- Material provided -
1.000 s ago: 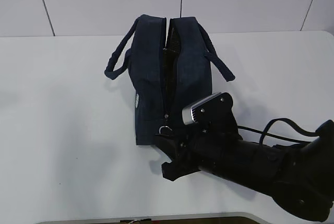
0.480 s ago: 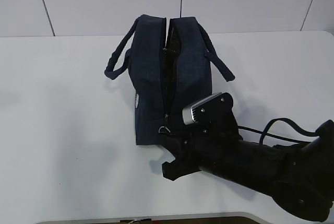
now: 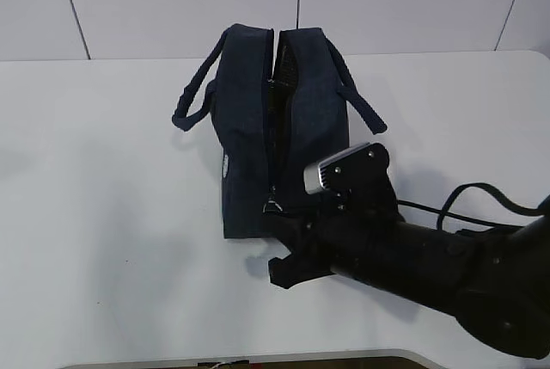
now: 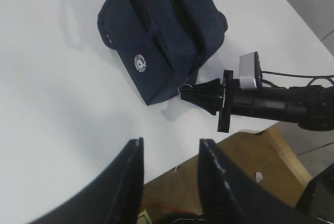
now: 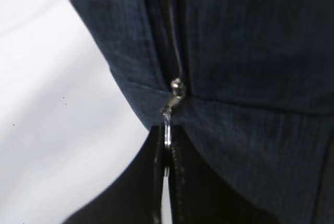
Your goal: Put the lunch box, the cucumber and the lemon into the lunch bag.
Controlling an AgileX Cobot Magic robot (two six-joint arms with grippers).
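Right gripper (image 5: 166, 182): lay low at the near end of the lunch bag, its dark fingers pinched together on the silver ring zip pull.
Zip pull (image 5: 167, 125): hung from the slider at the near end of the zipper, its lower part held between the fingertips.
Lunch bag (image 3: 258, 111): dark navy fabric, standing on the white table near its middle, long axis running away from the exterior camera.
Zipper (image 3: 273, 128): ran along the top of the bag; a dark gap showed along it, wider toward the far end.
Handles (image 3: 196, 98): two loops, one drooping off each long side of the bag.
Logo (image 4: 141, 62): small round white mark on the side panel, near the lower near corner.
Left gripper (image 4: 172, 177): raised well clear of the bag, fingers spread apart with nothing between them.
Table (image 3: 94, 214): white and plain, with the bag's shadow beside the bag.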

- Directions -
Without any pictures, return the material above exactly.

- Final answer -
1.000 s ago: 
0.480 s ago: 
now: 
now: 
now: 
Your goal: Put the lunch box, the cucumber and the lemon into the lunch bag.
Controlling an AgileX Cobot Magic robot (two six-joint arms with grippers).
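Right gripper (image 5: 166, 182): lay low at the near end of the lunch bag, its dark fingers pinched together on the silver ring zip pull.
Zip pull (image 5: 167, 125): hung from the slider at the near end of the zipper, its lower part held between the fingertips.
Lunch bag (image 3: 258, 111): dark navy fabric, standing on the white table near its middle, long axis running away from the exterior camera.
Zipper (image 3: 273, 128): ran along the top of the bag; a dark gap showed along it, wider toward the far end.
Handles (image 3: 196, 98): two loops, one drooping off each long side of the bag.
Logo (image 4: 141, 62): small round white mark on the side panel, near the lower near corner.
Left gripper (image 4: 172, 177): raised well clear of the bag, fingers spread apart with nothing between them.
Table (image 3: 94, 214): white and plain, with the bag's shadow beside the bag.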

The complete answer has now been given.